Nach dem Checkin habe ich noch etwas Zeit. Am Gate sehe ich, dass Vögel in dem Flughafengebäude herumfliegen. Auch mal eine Idee, echtes Vogelgezwitscher in der Wartehalle. Dann geht es zum Flieger und ab nach München. Dort besuche ich heute noch die DKF-Konferenz und treffe mich nachmittags mit Lisa, die mir das Gelände von Pro7 in Unterföhring zeigt – danke! Abends nehme ich den Zug zurück nach Würzburg und komme fix und fertig zu Hause an. Nach dieser Tour muss ich mich erstmal erholen!

 

Fazit

Georgien ist ein günstiges, sicheres Land, und die Menschen sind freundlich. Die Landschaften sind top, und das Beste habe ich wohl noch nichtmal gesehen. Der einzige Haken ist, dass die Leute Auto fahren wie die Wahnsinnigen! Der Straßenverkehr ist teils chaotisch. Ich sehe viele Autos mit Dellen, ohne Stoßstangen, und/oder mit Rissen in den Scheiben. Zum Glück überstehe ich die 4 Tage in meinem Mietwagen ohne Kollisionen.

2 thoughts on “Ausflug zum Wings for Life Run in Georgien”

  1. Hi Hi,
    ich habe ungefähr den gleichen Plan wie du geschildert hast: Ich möchte auch gerne durch die Wings for life Runs die Welt ein bisschen bereisen.

    Kannst du vielleicht noch ein wenig genauer beschreiben, wie die Strecke war? Ich bin Rollifahrerin und habe dieses Jahr in München meine Kategorie gewonnen.
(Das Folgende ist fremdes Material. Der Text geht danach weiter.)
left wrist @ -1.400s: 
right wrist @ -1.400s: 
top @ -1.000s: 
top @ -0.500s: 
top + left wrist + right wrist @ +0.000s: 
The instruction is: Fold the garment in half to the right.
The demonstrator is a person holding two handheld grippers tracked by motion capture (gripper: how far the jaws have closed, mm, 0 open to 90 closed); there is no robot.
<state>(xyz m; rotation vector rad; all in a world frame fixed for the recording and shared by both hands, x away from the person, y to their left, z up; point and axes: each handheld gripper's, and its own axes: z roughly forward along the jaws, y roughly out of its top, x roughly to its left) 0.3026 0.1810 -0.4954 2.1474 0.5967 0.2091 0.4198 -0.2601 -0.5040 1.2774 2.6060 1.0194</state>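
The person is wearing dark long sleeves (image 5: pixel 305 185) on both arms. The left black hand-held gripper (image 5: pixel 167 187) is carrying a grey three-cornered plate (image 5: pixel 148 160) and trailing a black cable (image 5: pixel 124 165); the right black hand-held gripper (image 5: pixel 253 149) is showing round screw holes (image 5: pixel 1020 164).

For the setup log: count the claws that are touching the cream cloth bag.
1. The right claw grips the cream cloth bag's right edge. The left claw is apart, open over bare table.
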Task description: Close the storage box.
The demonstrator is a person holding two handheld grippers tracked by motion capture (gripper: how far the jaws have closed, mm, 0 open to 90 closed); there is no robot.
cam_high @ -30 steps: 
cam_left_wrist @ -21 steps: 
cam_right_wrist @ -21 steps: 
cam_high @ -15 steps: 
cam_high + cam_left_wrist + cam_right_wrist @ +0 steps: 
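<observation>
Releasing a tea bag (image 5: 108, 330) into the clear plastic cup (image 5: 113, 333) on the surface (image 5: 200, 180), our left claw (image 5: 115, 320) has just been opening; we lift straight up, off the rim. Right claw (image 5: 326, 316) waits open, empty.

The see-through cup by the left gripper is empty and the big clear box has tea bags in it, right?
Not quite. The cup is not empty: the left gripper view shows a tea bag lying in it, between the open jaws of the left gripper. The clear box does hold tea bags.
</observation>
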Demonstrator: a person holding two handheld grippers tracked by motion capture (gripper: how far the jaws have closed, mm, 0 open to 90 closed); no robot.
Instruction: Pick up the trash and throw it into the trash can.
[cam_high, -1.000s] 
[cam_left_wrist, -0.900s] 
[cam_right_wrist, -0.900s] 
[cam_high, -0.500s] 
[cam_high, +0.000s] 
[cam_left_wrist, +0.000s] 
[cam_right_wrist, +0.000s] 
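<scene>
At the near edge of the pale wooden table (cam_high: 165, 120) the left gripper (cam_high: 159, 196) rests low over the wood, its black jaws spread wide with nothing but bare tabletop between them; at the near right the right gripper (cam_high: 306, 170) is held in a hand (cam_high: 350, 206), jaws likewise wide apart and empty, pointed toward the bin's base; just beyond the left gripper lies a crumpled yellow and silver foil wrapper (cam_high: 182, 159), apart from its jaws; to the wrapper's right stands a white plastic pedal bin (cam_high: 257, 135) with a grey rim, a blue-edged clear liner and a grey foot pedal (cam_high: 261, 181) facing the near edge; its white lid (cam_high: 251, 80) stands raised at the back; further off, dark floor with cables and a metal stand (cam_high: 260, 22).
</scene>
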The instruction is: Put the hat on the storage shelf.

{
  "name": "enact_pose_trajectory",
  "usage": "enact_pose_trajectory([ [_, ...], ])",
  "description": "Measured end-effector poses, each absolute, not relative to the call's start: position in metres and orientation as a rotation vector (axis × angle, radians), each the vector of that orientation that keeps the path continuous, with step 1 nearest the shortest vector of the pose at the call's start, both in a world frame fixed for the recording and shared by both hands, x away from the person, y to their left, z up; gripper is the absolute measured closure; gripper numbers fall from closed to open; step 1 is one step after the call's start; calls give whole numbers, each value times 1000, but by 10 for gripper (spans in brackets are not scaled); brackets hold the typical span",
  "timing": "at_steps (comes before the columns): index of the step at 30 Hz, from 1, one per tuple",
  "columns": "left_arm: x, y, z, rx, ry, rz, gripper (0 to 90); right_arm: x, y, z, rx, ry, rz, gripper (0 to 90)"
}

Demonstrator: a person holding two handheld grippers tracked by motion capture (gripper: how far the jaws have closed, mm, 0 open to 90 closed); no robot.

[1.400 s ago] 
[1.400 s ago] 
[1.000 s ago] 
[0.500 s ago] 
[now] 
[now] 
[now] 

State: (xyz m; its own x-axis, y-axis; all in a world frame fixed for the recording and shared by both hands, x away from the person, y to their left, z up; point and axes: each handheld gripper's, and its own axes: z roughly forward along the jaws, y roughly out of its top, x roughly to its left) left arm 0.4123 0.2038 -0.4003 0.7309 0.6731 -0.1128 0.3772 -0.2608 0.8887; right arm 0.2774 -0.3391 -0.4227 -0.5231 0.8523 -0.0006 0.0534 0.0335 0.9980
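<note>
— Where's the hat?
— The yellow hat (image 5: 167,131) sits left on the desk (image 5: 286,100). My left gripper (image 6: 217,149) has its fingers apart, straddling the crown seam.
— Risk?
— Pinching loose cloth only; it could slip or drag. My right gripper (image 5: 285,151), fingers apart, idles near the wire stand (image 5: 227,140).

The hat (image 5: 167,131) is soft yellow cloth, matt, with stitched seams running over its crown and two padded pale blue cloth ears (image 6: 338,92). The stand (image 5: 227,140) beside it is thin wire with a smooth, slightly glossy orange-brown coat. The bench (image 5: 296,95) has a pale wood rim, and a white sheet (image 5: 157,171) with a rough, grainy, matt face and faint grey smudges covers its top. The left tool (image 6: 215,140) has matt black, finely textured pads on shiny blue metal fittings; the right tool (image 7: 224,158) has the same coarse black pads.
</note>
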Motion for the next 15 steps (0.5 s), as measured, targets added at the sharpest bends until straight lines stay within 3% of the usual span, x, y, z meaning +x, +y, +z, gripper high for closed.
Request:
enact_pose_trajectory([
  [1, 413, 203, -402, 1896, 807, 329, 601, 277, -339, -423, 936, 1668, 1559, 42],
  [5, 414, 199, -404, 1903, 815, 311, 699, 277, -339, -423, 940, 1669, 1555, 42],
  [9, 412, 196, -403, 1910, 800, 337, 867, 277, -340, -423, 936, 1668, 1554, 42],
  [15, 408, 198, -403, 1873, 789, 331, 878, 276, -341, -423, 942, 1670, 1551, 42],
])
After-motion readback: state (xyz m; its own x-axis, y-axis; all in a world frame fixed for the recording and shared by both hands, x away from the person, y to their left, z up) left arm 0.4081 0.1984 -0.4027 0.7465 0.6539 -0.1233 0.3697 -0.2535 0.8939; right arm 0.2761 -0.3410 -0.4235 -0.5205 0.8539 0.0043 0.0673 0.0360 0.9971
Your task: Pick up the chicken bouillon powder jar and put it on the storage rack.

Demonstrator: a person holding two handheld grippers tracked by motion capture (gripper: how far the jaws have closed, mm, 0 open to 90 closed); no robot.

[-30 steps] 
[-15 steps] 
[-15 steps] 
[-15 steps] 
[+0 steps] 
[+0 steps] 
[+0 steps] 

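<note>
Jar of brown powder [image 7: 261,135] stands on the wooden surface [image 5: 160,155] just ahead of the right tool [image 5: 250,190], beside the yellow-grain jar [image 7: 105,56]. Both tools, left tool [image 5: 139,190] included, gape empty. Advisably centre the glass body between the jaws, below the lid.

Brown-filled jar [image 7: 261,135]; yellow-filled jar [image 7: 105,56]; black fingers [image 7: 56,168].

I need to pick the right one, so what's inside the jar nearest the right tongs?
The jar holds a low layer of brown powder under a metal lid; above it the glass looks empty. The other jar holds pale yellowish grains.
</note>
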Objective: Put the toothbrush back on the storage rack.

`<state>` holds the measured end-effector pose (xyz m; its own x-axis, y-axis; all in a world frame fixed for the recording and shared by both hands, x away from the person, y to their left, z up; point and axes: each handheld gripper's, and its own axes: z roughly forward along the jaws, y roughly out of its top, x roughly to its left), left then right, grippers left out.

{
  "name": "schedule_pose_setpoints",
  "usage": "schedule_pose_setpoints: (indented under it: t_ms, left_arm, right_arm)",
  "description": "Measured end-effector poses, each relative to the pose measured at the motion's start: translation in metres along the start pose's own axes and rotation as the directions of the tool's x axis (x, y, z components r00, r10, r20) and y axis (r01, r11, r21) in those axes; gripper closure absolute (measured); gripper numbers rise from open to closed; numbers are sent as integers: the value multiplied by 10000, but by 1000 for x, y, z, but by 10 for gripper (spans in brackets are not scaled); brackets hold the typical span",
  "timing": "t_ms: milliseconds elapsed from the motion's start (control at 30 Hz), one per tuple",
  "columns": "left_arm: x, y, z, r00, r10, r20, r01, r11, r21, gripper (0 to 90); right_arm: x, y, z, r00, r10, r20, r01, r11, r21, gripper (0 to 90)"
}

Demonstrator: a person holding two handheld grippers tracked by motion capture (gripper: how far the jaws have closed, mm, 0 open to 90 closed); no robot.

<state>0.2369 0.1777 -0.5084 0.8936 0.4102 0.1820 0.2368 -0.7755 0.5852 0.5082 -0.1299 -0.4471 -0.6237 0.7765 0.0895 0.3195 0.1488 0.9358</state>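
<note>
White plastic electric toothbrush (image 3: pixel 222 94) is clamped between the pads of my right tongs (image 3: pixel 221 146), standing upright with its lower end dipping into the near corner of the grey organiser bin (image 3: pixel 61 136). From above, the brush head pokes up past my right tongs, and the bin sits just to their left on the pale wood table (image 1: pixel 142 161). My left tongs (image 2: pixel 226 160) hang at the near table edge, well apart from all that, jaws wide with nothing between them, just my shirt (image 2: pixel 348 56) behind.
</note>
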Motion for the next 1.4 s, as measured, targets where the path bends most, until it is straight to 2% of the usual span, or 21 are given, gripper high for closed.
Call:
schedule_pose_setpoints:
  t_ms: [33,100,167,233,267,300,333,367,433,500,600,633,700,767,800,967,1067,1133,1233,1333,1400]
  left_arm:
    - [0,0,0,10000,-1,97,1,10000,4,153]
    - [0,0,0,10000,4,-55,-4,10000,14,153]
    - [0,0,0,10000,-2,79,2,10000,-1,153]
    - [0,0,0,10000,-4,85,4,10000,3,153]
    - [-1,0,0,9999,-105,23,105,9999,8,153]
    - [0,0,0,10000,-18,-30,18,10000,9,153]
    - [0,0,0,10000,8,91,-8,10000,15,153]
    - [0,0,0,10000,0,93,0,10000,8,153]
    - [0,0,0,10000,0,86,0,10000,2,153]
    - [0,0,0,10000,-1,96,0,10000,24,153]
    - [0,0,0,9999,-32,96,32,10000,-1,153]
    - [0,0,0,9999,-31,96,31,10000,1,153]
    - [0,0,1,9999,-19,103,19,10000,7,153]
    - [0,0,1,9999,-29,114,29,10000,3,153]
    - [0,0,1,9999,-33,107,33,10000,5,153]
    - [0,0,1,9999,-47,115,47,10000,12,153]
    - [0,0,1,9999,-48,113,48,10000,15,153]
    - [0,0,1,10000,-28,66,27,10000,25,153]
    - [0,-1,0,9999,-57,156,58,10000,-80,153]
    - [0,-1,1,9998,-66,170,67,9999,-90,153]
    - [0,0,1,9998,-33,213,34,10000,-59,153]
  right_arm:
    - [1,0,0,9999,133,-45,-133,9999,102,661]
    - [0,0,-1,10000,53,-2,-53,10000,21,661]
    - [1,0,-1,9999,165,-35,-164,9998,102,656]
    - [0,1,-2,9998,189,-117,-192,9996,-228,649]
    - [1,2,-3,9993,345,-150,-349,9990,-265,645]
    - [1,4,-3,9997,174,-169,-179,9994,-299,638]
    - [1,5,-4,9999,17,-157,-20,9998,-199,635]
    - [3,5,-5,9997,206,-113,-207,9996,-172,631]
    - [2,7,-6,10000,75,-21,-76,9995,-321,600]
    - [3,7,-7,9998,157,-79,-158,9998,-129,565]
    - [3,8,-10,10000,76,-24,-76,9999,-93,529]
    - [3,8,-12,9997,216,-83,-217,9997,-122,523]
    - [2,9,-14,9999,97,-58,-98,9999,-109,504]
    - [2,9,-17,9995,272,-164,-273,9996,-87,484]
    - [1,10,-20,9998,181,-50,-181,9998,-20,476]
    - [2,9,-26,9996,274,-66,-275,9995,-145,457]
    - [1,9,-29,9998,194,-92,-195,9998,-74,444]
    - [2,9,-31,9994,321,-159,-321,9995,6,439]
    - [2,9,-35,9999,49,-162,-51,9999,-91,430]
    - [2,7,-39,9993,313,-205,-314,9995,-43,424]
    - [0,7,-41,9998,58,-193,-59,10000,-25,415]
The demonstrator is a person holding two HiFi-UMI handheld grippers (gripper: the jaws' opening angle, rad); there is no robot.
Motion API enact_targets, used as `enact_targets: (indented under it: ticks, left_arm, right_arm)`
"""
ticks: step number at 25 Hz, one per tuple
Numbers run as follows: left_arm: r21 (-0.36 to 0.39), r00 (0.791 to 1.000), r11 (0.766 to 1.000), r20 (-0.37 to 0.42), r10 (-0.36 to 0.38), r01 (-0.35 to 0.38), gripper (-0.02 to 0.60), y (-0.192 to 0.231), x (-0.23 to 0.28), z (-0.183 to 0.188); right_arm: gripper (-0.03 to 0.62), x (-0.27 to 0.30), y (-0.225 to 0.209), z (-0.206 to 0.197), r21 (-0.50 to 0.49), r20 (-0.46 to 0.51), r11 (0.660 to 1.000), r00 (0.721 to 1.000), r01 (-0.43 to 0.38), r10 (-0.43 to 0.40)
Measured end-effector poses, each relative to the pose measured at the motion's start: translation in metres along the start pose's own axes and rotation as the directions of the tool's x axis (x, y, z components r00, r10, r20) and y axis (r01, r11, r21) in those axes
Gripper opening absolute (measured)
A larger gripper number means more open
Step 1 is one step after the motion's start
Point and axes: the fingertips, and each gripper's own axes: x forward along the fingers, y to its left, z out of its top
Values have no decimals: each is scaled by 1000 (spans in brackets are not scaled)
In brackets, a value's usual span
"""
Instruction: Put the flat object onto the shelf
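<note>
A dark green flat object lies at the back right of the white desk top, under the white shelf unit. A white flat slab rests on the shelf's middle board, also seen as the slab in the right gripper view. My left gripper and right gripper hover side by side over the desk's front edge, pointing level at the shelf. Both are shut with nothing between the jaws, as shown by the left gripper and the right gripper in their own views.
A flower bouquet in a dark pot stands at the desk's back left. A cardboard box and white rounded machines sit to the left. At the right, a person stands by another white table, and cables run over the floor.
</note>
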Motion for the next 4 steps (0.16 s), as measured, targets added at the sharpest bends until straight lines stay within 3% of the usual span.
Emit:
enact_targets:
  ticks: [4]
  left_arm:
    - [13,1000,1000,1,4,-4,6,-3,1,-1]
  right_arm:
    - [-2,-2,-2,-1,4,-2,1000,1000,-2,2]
Leider war in München die Strecke für Rollstuhl sehr schlecht (Feldweg, ein ewiges Auf und Ab im Matsch…)

    Gings in Georgien auf Straßen und eben?

    Ich würde mich über eine Antwort sehr freuen!
    VLG Tanja

  2. Hi Tanja,

    Wow. Glückwunsch! Die Leistungsdichte ist relativ niedrig in Georgien im Vergleich zu München, sodass du sicher gute Chancen hast!

    Die Strecke hat ein paar leichte Anstiege, aber alles asphaltiert. Kein Vergleich zu dem „Buckel“ in München, kenne das Teilstück dort auch von vor 2 Jahren. Der Asphalt ist sicherlich nicht „aalglatt“, aber genau hab ich ihn leider nicht angeschaut, könnte eventuell etwas rauh sein. Soweit ich mich erinnere aber keine Schlaglöcher etc, sollte ganz gut klappen mit Rolli.